* [Collected data]
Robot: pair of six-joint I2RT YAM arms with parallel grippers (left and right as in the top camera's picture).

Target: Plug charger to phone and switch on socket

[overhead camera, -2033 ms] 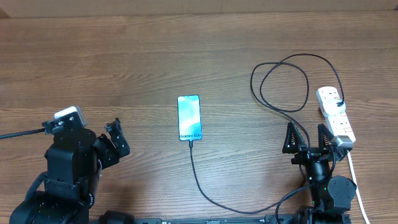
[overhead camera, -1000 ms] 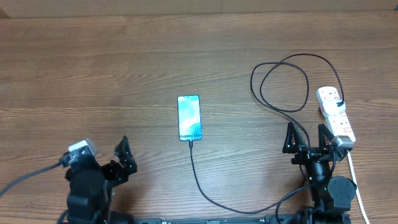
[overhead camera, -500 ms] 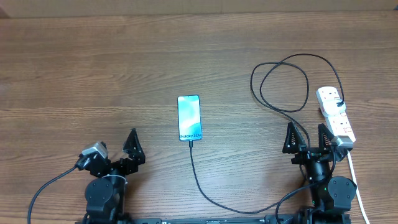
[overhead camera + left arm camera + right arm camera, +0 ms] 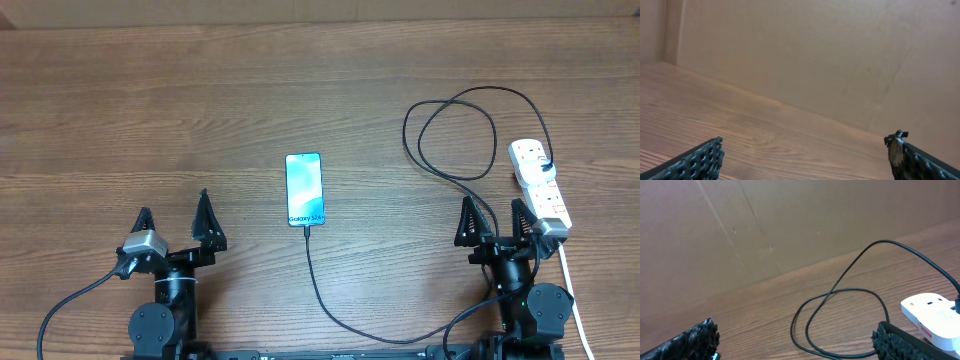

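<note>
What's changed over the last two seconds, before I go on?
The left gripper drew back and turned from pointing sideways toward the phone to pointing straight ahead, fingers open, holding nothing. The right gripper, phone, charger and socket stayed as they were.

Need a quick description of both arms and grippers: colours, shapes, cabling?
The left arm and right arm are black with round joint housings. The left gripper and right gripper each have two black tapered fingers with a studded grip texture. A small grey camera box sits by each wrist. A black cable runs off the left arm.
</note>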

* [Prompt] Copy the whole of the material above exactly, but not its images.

* [Written response]
Robot: pair of six-joint I2RT YAM arms with parallel grippers (left and right as in the top camera's picture).

Target: Plug charger to phone and switch on socket

[overhead camera, -2033 ms] 
[overhead camera, -1000 ms] 
[overhead camera, -500 ms] 
[overhead camera + left arm camera + right arm camera, +0 ms] 

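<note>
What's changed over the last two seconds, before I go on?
The left gripper drew back and turned from pointing sideways toward the phone to pointing straight ahead, fingers open, holding nothing. The right gripper, phone, charger and socket stayed as they were.

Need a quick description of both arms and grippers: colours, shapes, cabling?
The left arm and right arm are black with round joint housings. The left gripper and right gripper each have two black tapered fingers with a studded grip texture. A small grey camera box sits by each wrist. A black cable runs off the left arm.
</note>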

There is nothing more to this exercise.